Requirement ::
Please retype the material beneath this task exactly, starting with its first line and finishing with the line containing "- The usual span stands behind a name".

━━━

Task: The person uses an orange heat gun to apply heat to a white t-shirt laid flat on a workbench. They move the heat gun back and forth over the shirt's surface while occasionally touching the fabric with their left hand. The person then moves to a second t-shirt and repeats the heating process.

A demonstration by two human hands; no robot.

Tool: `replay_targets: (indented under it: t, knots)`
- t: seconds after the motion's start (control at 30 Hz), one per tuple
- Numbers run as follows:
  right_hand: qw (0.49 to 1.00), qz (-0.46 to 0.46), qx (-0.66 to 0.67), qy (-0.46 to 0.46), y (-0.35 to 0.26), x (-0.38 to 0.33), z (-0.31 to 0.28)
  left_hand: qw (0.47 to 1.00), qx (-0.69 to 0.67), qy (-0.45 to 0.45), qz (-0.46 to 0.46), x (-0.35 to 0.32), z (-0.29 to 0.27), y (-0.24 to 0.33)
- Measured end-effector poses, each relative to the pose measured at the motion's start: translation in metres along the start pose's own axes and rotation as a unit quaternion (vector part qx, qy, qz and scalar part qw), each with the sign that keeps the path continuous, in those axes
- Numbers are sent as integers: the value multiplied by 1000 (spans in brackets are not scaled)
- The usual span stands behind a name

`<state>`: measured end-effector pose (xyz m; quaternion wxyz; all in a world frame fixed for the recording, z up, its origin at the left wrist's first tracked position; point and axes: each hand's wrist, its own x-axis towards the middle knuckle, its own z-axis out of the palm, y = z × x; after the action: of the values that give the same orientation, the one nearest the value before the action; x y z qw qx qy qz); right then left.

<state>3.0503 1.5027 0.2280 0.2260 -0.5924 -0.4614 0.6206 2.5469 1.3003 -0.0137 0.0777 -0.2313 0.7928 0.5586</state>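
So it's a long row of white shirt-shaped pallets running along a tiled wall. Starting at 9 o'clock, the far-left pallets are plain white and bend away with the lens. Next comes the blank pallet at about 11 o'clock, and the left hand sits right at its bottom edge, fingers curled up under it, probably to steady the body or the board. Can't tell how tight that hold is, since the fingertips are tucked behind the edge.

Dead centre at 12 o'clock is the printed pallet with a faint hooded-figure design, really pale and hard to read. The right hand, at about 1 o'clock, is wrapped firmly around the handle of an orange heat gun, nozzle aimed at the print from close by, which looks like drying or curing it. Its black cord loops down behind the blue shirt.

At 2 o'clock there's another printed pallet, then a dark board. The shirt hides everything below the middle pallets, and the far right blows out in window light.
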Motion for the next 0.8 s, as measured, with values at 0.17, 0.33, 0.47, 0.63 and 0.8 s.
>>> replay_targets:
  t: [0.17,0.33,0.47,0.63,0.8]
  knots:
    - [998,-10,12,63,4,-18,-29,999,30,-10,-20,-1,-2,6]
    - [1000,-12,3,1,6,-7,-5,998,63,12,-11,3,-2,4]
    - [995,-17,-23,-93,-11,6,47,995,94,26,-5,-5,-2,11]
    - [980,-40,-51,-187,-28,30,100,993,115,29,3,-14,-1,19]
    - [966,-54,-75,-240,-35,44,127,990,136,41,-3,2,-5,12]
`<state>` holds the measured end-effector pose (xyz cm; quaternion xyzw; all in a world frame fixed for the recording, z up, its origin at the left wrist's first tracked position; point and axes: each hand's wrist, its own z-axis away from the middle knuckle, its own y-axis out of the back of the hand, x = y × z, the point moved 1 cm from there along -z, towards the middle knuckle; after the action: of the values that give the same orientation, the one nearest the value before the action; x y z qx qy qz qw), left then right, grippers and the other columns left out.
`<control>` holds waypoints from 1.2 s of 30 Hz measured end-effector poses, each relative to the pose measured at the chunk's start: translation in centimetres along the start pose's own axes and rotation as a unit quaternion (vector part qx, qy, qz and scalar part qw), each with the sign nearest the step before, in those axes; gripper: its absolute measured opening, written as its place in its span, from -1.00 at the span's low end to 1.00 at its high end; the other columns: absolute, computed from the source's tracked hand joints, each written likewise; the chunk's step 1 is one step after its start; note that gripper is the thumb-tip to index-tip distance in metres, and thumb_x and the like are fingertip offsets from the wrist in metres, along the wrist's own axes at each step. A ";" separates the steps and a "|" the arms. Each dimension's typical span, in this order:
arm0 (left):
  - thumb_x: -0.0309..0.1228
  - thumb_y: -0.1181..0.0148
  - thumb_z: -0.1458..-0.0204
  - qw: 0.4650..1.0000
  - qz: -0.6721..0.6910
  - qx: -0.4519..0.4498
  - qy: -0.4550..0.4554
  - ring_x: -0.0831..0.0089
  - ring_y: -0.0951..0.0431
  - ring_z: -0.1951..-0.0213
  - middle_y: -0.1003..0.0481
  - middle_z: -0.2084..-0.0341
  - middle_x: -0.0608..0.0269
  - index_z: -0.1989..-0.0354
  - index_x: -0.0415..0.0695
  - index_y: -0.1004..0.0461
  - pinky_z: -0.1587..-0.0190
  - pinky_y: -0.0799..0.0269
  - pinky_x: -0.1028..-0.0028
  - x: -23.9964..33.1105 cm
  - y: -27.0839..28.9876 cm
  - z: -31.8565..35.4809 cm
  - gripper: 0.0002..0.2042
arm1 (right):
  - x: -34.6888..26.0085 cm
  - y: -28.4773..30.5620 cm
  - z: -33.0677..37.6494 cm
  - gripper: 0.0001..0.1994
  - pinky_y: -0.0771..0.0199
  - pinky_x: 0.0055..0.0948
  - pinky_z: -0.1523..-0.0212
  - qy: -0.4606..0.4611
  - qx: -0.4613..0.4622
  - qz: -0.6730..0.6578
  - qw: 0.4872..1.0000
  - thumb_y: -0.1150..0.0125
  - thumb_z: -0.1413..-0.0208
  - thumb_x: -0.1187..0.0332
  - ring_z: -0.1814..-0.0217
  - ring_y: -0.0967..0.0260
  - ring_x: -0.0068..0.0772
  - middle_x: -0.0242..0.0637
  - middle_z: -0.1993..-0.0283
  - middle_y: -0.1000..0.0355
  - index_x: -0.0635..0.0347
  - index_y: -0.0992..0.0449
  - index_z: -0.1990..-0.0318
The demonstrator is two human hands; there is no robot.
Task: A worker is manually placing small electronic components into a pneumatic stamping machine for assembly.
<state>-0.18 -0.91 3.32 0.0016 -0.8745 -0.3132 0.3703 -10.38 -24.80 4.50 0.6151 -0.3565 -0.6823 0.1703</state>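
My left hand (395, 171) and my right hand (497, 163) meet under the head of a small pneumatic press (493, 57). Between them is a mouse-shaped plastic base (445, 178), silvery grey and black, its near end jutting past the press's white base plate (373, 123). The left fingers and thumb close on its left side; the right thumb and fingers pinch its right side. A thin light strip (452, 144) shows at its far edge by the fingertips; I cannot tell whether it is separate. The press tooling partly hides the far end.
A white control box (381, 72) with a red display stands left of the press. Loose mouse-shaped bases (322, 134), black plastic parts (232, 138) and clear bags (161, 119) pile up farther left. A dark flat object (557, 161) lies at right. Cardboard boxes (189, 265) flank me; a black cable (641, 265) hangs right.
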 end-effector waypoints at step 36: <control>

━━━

Exercise solution ::
Task: The person uses an orange heat gun to apply heat to a white t-shirt laid flat on a workbench. They move the heat gun back and forth over the shirt's surface while occasionally touching the fabric with their left hand. The person then moves to a second t-shirt and repeats the heating process.

A demonstration by two human hands; no robot.

Tool: `replay_targets: (indented under it: t, knots)`
- t: seconds after the motion's start (control at 30 Hz), one per tuple
- Numbers run as follows:
  right_hand: qw (0.49 to 1.00), qz (-0.46 to 0.46), qx (-0.66 to 0.67), qy (-0.46 to 0.46), y (-0.35 to 0.26), x (-0.38 to 0.33), z (-0.31 to 0.28)
  left_hand: qw (0.47 to 1.00), qx (-0.69 to 0.67), qy (-0.45 to 0.45), qz (-0.46 to 0.46), x (-0.35 to 0.32), z (-0.29 to 0.27), y (-0.24 to 0.33)
- Measured end-effector poses, each relative to the pose measured at the motion's start: translation in metres along the start pose's own axes and rotation as a unit quaternion (vector part qx, qy, qz and scalar part qw), each with the sign that keeps the path continuous, in those axes
- Numbers are sent as integers: the value multiplied by 1000 (spans in brackets are not scaled)
- The usual span stands behind a name

This exercise is finished.